● **Brief**: The answer should consist of each line from the data below that includes "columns".
____ Data for processing
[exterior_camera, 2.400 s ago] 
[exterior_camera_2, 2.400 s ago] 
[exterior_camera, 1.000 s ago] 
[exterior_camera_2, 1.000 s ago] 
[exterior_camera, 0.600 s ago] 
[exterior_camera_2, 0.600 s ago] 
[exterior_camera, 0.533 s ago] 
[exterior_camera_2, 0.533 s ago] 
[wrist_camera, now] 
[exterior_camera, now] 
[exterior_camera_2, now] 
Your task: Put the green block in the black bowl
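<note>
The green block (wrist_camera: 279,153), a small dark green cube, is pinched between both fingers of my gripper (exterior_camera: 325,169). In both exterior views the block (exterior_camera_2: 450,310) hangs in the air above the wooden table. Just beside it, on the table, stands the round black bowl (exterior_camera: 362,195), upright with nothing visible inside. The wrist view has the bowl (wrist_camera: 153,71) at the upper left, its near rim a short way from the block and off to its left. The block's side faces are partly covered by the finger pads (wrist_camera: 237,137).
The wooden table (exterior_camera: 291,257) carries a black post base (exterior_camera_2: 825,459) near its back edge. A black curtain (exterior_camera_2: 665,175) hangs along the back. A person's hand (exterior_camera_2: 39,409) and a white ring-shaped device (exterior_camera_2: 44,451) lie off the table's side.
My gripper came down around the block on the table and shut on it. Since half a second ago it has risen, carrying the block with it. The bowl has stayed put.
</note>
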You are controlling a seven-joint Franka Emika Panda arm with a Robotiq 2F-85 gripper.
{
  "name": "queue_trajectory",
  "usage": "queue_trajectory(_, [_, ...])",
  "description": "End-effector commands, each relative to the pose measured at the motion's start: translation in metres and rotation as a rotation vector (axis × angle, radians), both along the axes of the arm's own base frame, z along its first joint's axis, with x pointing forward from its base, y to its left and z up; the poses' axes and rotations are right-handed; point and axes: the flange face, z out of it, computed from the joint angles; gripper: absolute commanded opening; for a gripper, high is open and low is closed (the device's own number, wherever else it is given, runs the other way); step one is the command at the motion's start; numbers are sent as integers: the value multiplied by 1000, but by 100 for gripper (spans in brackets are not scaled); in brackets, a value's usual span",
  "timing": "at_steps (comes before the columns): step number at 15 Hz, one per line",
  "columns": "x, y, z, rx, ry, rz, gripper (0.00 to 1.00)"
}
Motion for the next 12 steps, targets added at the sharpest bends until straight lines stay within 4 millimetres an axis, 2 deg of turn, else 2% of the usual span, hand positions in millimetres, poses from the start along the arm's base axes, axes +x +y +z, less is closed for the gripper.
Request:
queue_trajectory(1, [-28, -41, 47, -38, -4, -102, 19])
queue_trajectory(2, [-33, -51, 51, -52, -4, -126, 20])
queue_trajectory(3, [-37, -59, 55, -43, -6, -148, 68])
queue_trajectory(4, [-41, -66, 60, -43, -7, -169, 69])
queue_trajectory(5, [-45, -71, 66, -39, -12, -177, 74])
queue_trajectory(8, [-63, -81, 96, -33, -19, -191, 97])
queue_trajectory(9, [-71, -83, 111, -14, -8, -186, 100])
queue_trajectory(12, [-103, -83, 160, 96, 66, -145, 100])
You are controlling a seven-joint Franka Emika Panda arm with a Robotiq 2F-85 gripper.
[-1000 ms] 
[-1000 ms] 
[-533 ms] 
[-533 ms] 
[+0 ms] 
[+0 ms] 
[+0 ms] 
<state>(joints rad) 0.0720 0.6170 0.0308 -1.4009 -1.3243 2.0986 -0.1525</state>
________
● **Written answer**:
  "timing": "at_steps (comes before the columns): step number at 15 Hz, one per line",
  "columns": "x, y, z, rx, ry, rz, gripper (0.00 to 1.00)"

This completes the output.